Machine learning classification of Gaia Data Release 2

Yu Bai; Ji-Feng Liu; Song Wang

doi:10.1088/1674-4527/18/10/118

1. Introduction

The ESA space mission Gaia is performing an all-sky astrometric, photometric and radial velocity survey at optical wavelengths (Gaia Collaboration et al. 2016). The primary objective of the Gaia mission is to survey more than one billion stars, in order to investigate the origin and subsequent evolution of our Galaxy. Its second data release (Gaia DR2; Gaia Collaboration et al. 2018) includes ∼1.3 billion objects with valid parallaxes. These parallaxes are obtained with a complex iterative procedure, involving various assumptions (Lindegren et al. 2012). Such procedure may produce parallaxes for galaxies and quasi-stellar objects (QSOs), which should present no significant parallaxes (Liao et al. 2018).

In addition, Gaia uses two fields of view to observe, and this, in principle, might lead to a global parallax bias (van Leeuwen 2005; Butkevich et al. 2017; Liao et al. 2018). Separating galaxies and QSOs from stars allows us to characterize parallax bias in the Gaia catalog, and to provide a clean and accurate stellar sample for further investigation. Traditionally, the classification of objects involves magnitude and color criteria, but the criteria become too complex to be described with functions in a multidimensional parameter space. By contrast, this parameter space can be effectively explored with machine learning (ML) algorithms, which have aided astronomers in dealing with complex problems in modern astrophysics (Huertas-Company et al. 2008, 2009; Manteiga et al. 2009; Bai et al. 2018a; Pashchenko et al. 2018).

ML provides us with an alternative option to classify billions of objects that cannot be followed-up spectroscopically. Bai et al. (2018a) applied supervised ML to star/galaxy/QSO classification based on the combination of SDSS and LAMOST spectral surveys (the Sloan-LAMOST (SL) classifier). Actually, the class labels of the training objects are from spectroscopy and are regarded as true. Narrow line QSOs are classified as galaxies by both the SDSS and LAMOST pipelines because the template of a QSO in the pipelines is a theoretical one with broad emission lines. A classifier built with the random forest algorithm generated the best performance in terms of time cost and total accuracy. Several blind tests were also performed on objects observed by RAVE, 6dFGS and UVQS. Accuracies were higher than 99% for the stars and galaxies, and higher than 94% for the QSOs.

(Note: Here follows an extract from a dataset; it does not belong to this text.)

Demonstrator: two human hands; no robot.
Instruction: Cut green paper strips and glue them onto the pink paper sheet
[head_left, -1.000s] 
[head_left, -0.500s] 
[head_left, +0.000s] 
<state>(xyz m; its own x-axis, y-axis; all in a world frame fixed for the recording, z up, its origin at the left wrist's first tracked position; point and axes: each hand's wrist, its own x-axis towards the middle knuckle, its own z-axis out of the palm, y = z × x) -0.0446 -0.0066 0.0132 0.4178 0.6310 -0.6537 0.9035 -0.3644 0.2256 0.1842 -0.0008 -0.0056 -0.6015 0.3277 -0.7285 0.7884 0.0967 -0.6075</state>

In this paper, we apply the SL classifier to Gaia DR2 to investigate potential extragalactic objects. The data and classification are described in Section 2. Section 3 gives the result and analysis, and a summary is presented in Section 4.

2. Data and Classification

In order to use the SL classifier, we build a nine-dimensional color space that includes g − r, r − i, i − J, J − H, H − K, K − W1, W1 − W2, w1mag1 − w1mag3 and w2mag1 − w2mag3 (Bai et al. 2018a). The optical colors are extracted from Data Release 1 of the Panoramic Survey Telescope and Rapid Response System (Pan-STARRS 1; hereafter PS1) archive data. PS1 has carried out a set of imaging sky surveys including the 3π Steradian Survey, in which the mean 5σ point source limiting sensitivities are 23.3, 23.2 and 23.1 mag in g, r, i bands, respectively (Chambers et al. 2016). We cross-matched the Gaia DR2 with PS1 using panstarrs1_best_neighbour, the pre-computed PS1 cross-match table provided in the Gaia archive (Marrese et al. 2017). The table includes 810 359 898 entries, which represent the most likely matches between PS1 and Gaia DR2, as determined by angular distances, position errors, epoch differences and density of sources in PS1.

In order to obtain infrared colors, we cross-matched the Gaia DR2 with the AllWISE catalog using allwise_best_neighbour, which includes 300 207 917 matches (Marrese et al. 2017). Here we select objects with signal-to-noise ratios higher than 2 in the W1 and W2 bands. As a result, the cross-matchings yield 85 613 922 objects with the nine colors. We feed the nine-color matrix to the SL classifier, and the classifier returns the types and the probabilities (P) for stars, galaxies and QSOs. The sum of P for the three types is 100%, and the type with the highest P is adopted by the SL classifier as the output type. Therefore, the P of the adopted type is higher than 33.33%.

Traditionally, QSOs are separated from other AGNs mainly by their absolute B magnitudes. The QSOs in training data of the SL classifier are identified with the QSO spectral templates. The different definitions of QSOs may cause many galaxies in our sample to be classified as QSOs in literatures. Therefore, the galaxies and QSOs given by the SL classifier are combined and hereafter called galaxies. The results include 83 891 260 stars and 1 722 662 galaxies.

3. Result and Analysis

3.1. Comparison with Simbad

We cross-match these objects with the Simbad database in order to estimate the probability of incorrect classifications. The Simbad database returns 308 864 galaxies, 191 497 stars and 10 987 unclassified objects.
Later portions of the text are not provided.